RAW DATA:
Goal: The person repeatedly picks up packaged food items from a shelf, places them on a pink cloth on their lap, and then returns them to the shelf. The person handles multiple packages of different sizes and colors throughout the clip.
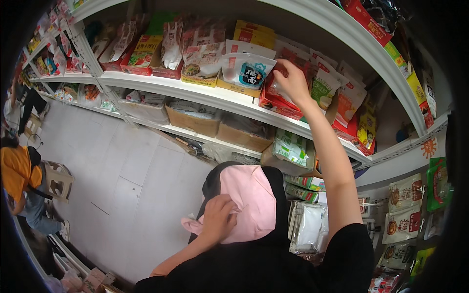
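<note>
My right hand (293,80) reaches up to the shelf, its fingers bent over a clear packet (276,89) in a red display box (280,104). Whether the fingers grip the packet cannot be told. Just left of the hand, a white pouch (249,69) with a dark blue label leans in a yellow box, and a green and white pouch (324,88) stands to the right. Near my lap, my left hand (220,218) pinches a fold of a pink cloth (256,201), which lies over dark clothing.
The white metal shelf (183,84) holds rows of packets in display boxes. Cardboard boxes (194,121) stand on the level below. Pouches (405,197) hang at the right. A person in an orange top (22,168) is at the far left, beside a plastic stool (58,179); another person stands beyond.
</note>
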Available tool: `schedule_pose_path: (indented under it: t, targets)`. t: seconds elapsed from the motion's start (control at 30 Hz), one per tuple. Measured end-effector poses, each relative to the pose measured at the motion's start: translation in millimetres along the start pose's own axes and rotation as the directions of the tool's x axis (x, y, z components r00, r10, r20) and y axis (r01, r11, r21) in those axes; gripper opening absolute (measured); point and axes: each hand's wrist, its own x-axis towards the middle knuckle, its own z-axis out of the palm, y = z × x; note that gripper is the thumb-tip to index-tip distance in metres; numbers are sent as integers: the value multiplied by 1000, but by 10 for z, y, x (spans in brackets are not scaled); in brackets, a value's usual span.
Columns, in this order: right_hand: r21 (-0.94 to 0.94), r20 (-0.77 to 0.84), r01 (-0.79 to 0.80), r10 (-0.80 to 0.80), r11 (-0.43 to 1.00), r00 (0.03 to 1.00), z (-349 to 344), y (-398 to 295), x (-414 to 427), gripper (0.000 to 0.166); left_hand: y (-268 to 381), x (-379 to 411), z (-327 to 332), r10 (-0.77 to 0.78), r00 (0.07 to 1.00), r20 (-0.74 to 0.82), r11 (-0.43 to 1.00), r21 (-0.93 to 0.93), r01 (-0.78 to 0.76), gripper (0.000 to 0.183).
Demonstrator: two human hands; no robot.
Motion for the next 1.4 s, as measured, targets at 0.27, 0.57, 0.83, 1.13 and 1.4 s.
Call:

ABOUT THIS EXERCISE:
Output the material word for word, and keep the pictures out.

WRITTEN SOLUTION:
Goal: The person repeatedly picks up packaged food items from a shelf, places them on a pink cloth on their lap, and then returns them to the shelf. The person handles multiple packages of different sizes and colors throughout the clip.
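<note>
My right hand (293,80) reaches up to the shelf, its fingers bent over a clear packet (276,89) in a red display box (280,104). Whether the fingers grip the packet cannot be told. Just left of the hand, a white pouch (249,69) with a dark blue label leans in a yellow box, and a green and white pouch (324,88) stands to the right. Near my lap, my left hand (220,218) pinches a fold of a pink cloth (256,201), which lies over dark clothing.
The white metal shelf (183,84) holds rows of packets in display boxes. Cardboard boxes (194,121) stand on the level below. Pouches (405,197) hang at the right. A person in an orange top (22,168) is at the far left, beside a plastic stool (58,179); another person stands beyond.
</note>
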Available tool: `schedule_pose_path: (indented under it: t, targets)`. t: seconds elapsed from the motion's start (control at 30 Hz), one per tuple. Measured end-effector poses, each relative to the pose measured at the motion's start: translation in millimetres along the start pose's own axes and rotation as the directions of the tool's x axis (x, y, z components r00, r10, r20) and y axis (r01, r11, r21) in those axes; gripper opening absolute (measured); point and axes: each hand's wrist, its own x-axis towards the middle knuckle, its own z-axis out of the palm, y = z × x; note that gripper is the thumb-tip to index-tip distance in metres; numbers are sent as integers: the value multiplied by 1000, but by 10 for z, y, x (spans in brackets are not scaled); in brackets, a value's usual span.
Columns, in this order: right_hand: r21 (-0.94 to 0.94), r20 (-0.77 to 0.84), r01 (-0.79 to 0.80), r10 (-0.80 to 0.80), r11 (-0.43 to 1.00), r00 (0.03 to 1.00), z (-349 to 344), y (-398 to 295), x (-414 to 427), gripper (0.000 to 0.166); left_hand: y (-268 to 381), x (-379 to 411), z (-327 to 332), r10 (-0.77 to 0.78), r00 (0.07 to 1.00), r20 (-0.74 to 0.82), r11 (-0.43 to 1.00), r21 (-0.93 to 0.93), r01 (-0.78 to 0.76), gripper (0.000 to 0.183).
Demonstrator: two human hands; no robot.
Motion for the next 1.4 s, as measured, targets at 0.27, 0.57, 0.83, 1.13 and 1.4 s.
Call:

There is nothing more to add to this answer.